CARPENTER: There were no new nails. We burned down houses and shifted ashes to reclaim old nails. But the houses had been fixed with wooden pegs. So I told the boys to make nails of forks and spoons and wedding rings.
CLOCKSMITH: One was two and two was three. What’s the difference? One hour was no better or worse than another. Only the shadow of a dying tree remained loyal to time. The girls were most stubborn. How do you make twenty-five out of twenty-four? They pouted.
COBBLER: If you run out of cowhide, there’s always pigskin.

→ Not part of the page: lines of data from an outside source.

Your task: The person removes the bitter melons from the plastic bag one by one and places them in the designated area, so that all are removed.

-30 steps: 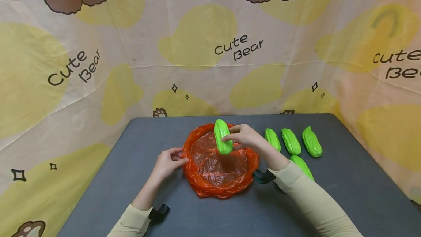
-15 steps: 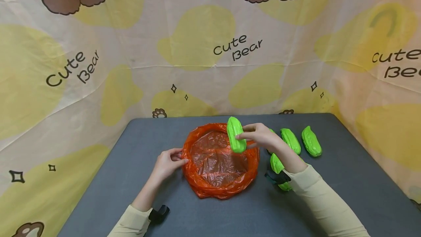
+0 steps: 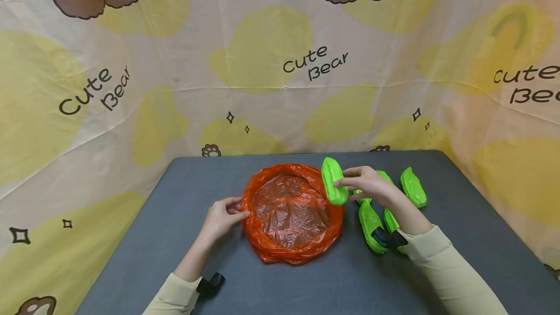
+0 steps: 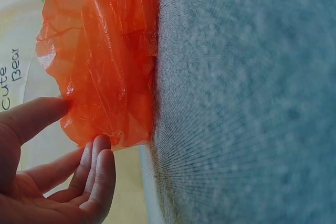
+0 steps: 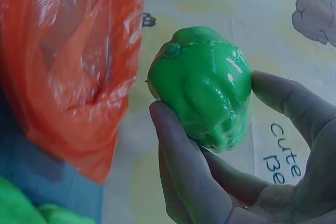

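A red plastic bag stands on the grey table with its mouth rolled open into a round rim. My left hand holds the bag's left rim between thumb and fingers; in the left wrist view the fingertips touch the bag's thin film. Above the right rim, my right hand pinches a glossy, ridged green bitter melon, held nearly upright. The right wrist view shows that melon's lumpy end between the thumb and fingers, apart from the bag.
Several more green bitter melons lie right of the bag, one at the far right and one nearer, partly behind the right wrist's black camera strap. A printed cloth hangs behind the grey table.
My right hand has moved rightward with the bitter melon, from over the middle of the bag to its right rim. My left hand and the bag have stayed in place.
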The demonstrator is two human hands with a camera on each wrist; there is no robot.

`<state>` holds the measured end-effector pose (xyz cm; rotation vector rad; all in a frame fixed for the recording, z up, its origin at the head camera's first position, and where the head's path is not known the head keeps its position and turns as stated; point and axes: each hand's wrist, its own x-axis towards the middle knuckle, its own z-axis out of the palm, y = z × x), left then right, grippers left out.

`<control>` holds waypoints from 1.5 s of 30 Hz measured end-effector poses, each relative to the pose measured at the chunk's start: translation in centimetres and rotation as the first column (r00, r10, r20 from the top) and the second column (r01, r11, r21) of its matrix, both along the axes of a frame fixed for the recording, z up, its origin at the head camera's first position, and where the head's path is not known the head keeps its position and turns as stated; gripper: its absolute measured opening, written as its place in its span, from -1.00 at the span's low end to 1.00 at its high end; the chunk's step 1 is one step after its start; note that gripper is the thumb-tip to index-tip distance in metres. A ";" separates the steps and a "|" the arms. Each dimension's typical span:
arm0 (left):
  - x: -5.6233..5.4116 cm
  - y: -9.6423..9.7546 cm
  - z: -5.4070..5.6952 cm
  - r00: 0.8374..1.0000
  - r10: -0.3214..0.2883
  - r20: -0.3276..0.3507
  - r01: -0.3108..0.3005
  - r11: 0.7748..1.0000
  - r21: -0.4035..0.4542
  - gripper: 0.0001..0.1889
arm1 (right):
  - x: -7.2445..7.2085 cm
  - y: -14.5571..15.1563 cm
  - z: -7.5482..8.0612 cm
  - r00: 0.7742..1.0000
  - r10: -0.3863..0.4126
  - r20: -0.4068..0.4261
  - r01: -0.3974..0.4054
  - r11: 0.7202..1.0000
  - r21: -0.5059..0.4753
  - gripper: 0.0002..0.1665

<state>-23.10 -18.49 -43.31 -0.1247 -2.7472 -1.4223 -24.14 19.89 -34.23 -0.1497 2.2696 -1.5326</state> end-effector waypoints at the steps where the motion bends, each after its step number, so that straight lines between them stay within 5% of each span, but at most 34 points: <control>1: 0.0 0.0 0.0 1.000 0.002 0.001 -0.002 1.000 0.000 -0.49 | 0.1 0.3 0.0 1.000 0.002 0.002 -0.002 1.000 0.000 -0.04; 45: 0.0 -0.1 0.1 1.000 0.007 0.018 -0.007 1.000 -0.004 -0.50 | 3.1 11.6 -1.6 0.997 -0.066 0.033 0.062 0.991 0.117 0.02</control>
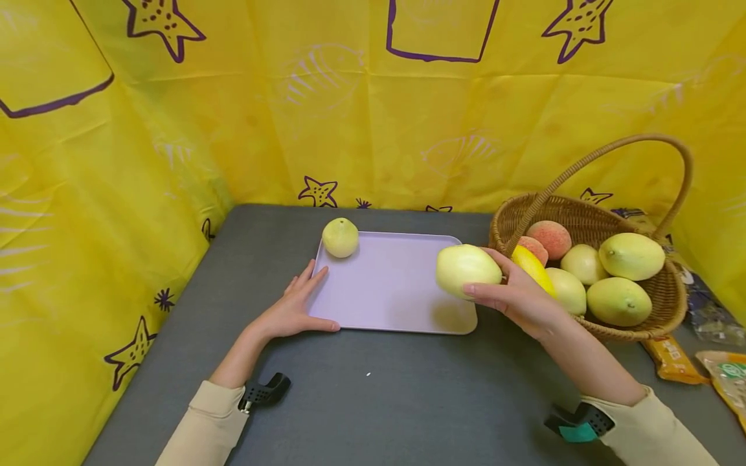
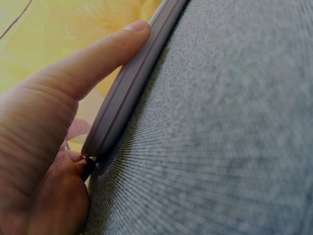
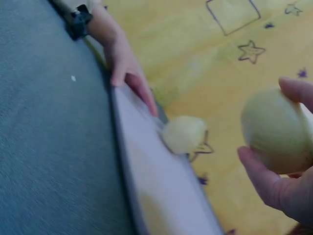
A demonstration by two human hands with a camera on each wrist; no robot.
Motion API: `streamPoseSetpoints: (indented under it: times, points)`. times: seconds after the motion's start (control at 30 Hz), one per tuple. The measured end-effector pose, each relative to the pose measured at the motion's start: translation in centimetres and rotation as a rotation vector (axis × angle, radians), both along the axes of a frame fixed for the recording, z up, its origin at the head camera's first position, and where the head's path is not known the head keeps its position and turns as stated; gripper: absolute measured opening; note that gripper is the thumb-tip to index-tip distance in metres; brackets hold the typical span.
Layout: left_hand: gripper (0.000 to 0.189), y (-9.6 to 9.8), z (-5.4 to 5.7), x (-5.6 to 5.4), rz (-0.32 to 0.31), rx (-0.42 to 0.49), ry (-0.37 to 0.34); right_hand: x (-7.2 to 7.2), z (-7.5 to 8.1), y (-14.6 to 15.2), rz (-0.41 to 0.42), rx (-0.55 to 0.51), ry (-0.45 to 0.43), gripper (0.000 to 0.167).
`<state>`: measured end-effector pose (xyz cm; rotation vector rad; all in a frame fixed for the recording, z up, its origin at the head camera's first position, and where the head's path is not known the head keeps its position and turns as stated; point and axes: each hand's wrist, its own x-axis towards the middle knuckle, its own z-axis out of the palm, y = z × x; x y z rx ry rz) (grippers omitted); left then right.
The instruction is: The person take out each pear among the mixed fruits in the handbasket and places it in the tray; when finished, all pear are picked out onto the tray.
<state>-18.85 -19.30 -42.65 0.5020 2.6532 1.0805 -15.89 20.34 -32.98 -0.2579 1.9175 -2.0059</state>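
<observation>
My right hand [image 1: 513,291] holds a smooth, oval, pale yellow-green fruit [image 1: 466,270] over the right side of the lilac tray [image 1: 379,285], thumb on one side and fingers on the other. The fruit casts a shadow on the tray. In the right wrist view this fruit [image 3: 274,129] sits between thumb and fingertips. A rounder pale green fruit [image 1: 340,237] rests at the tray's far left corner. My left hand [image 1: 288,310] is spread at the tray's near left corner, fingers along the left edge. Its thumb [image 2: 115,46] lies straight against the front rim in the left wrist view.
A wicker basket [image 1: 670,310] with a tall handle stands at the right, holding peaches [image 1: 550,239], a long yellow fruit [image 1: 533,268] and several pale green fruits [image 1: 620,301]. Orange packets [image 1: 676,362] lie at the right edge. Yellow patterned cloth [image 1: 373,129] hangs behind the grey table [image 1: 373,401].
</observation>
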Motion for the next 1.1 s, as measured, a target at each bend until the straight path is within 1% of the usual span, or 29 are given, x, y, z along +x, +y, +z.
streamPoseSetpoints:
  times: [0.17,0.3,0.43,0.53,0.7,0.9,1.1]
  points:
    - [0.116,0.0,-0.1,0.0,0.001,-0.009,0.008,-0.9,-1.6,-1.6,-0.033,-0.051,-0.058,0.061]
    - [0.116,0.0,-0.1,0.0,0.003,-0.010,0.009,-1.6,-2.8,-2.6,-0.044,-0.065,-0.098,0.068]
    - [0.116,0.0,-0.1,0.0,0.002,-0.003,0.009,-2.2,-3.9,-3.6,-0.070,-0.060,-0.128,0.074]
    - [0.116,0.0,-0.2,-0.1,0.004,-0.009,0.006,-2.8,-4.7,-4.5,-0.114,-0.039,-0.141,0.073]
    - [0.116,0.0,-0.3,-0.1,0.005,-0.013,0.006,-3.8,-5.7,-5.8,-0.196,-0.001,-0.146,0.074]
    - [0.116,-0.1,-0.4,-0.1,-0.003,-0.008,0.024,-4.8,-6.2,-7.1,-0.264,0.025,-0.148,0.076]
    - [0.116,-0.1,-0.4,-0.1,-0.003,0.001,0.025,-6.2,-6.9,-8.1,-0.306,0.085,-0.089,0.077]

Or the hides from dogs or goats or sheep. If it came down to it, you could peel your skin off your own thighs for shoes, but I wouldn’t recommend it.
SINGER: It was easy to teach them to sing. It was less easy to teach them to sing with joy. How could I teach them something I didn’t know? My melodies were suspected. We sang songs of frogs, of cranes, of bats.
COBBLER: The fact was, we didn’t have anywhere to walk to anyway.
CLOCKSMITH: And since we didn’t know what day it was, why track the hours?
CARPENTER: Our team built seventeen houses but there was nobody to live in even one of them.
POET: We gnawed on the words we did not forget. The words became smaller but never lost their flavour.